Voilà. C’est fait : je suis devenu une rivière.
Ce sera une grande aventure jusqu’à la mer
quel nom me donnera-t-on sur les cartes ?
d’où vient ce cours d’eau inconnu ?
quel ciel reflète-t-il dans ses flots ?
quelle joie, quelle faim, quelle douleur ?

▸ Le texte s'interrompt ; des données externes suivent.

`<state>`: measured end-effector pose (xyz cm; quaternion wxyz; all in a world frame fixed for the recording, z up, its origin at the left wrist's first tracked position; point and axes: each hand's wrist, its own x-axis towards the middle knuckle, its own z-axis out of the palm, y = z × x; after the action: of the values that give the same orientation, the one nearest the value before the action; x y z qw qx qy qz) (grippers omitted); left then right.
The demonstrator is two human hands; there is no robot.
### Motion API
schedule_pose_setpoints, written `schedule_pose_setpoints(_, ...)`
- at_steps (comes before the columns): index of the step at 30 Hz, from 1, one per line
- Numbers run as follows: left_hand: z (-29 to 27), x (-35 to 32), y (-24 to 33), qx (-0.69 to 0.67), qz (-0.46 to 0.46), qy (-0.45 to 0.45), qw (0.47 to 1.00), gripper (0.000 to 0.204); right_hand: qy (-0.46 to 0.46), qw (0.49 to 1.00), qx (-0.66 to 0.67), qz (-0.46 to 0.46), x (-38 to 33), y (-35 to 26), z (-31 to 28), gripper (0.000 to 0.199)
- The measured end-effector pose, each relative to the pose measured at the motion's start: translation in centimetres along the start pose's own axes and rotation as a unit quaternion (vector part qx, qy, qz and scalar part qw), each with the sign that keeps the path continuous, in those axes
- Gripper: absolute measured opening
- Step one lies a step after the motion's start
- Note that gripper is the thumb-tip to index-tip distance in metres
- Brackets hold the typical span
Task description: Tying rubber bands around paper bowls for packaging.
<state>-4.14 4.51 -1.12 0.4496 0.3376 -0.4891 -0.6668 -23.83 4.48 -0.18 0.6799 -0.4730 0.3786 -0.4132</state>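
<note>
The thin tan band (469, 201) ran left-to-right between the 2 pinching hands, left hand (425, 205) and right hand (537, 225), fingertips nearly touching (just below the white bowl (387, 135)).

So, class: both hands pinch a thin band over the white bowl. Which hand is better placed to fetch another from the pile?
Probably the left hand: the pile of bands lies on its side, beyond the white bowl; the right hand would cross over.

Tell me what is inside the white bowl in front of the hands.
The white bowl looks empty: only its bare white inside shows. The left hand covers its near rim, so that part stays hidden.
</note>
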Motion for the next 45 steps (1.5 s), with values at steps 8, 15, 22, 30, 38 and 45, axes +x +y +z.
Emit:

Pardonnez-moi messieurs les géographes
je n’ai pas fait exprès
j’aimais voir couler l’eau
sur toutes les soifs
il y a tant d’assoiffés dans le monde
pour eux me voici changé en rivière.
Je n’aimais pas voir couler les larmes
étant rivière je pourrai qui sait ?
couler à leur place.
Je n’aimais pas voir verser le sang
étant rivière je pourrai
être versé à sa place.
Mon destin est peut-être d’emporter
à la mer toutes les peines !
René Depestre
Journal d’un animal marin. Choix de poèmes 1956-1990, Poésie/Gallimard, 144 p., 7,20 €
« L’état de poésie s’épanouit à des années-lumière des états de siège et d’alerte. (…) L’état poétique est le seul promontoire connu d’où par n’importe quel temps du jour ou de la nuit l’on découvre à l’œil nu la côte nord de la tendresse. » Le choix de poèmes, en collection de poche, du grand poète haïtien René Depestre, s’ouvrant par ces mots, vient à point nommer. Il démontre à chaque vers l’importance de prendre soin des mots afin que leur portée puisse rejoindre les hommes. Ceux d’ici et de là-bas, ceux qui connaissent l’exil. Rejoindre et tendre à réduire les distances autour d’une langue partagée. Une langue qui, comme la rivière, peut s’immiscer au plus profond de nos terres pour les ressourcer. Toujours engagés « pour l’homme entêté de racines et de justice », les poèmes de Depestre font la proposition, au-delà de toutes nos failles, d’un monde à réenchanter par l’échange des paroles : « La poésie est donc notre herbe à tous les maux, notre chère herbe à prodigues. »
Stéphane Bataillon
(Initialement paru dans La Croix l’hebdo n°240 du 5 juillet 2024)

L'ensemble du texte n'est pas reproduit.